Peter A. Santi, Shane B. Johnson

Abstract

Permanent sensorineural hearing loss is a major medical problem and is due to the loss of hair cells and subsequently spiral ganglion neurons in the cochlea. Since these cells lack the capacity of renewal in mammals, their regeneration would be an optimal solution to reverse hearing loss. In other tissues, decellularized extracellular matrix (ECM) has been used as a mechanical and biochemical scaffold for the induction of stem and other cells toward a target tissue phenotype. Such induced cells have been used for tissue and organ transplants in preclinical animal and human clinical applications.

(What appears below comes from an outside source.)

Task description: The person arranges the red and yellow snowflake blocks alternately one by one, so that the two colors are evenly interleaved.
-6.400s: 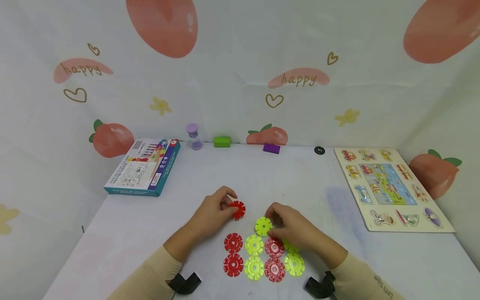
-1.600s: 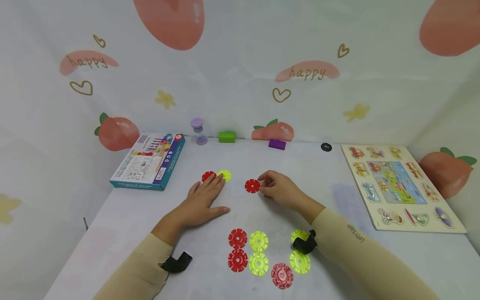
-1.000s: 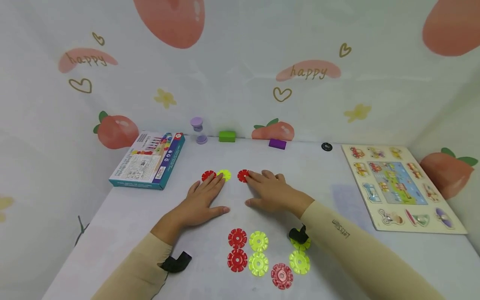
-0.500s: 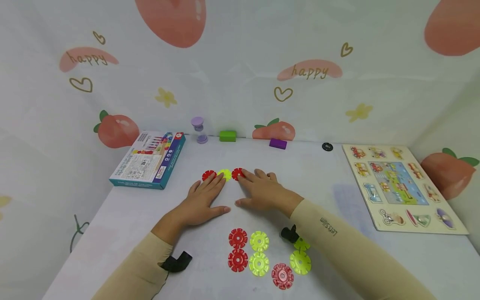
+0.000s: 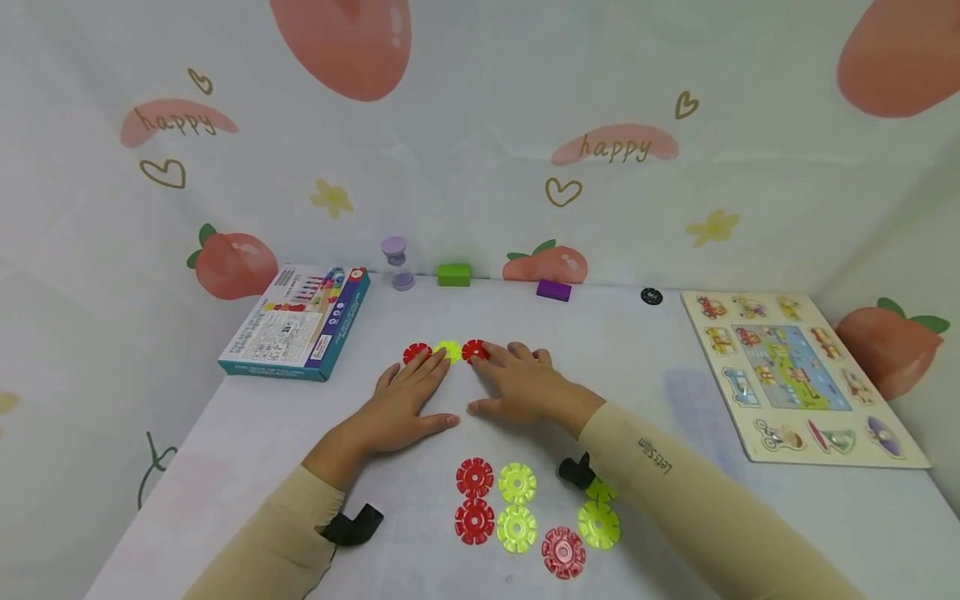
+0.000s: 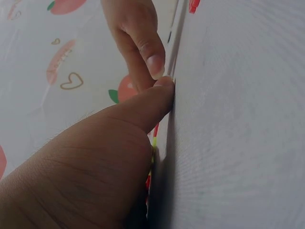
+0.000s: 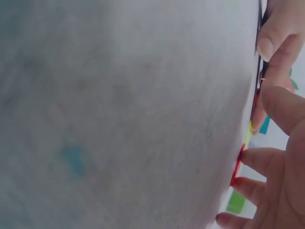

This paper reports for the first time the decellularization of the cochlea and identification of remaining laminin and collagen type IV as a first step in preparing an ECM scaffold for directing stem cells toward an auditory lineage. Fresh ear tissues were removed from euthanized mice, a rat and a human and processed for decellularization using two different detergent extraction methods. Cochleas were imaged with scanning thin-sheet laser imaging microscopy (sTSLIM) and brightfield microscopy. Detergent treatment of fresh tissue removed all cells as evidenced by lack of H&E and DNA staining of the membranous labyrinth while preserving components of the ECM. The organ of Corti was completely removed, as were spiral ganglion neurons, which appeared as hollow sheaths and tubes of basal lamina (BL) material. Cells of the stria vascularis were removed and its only vestige left was its laterally linking network of capillary BL that appeared to "float" in the endolymphatic space. Laminin and type IV collagen were detected in the ECM after decellularization and were localized in vascular, neural and epithelial BL. Further work is necessary to attempt to seed neural and other stem cells into the decellularized ECM to hopefully induce differentiation and subsequent in vivo engraftment into damaged cochleas.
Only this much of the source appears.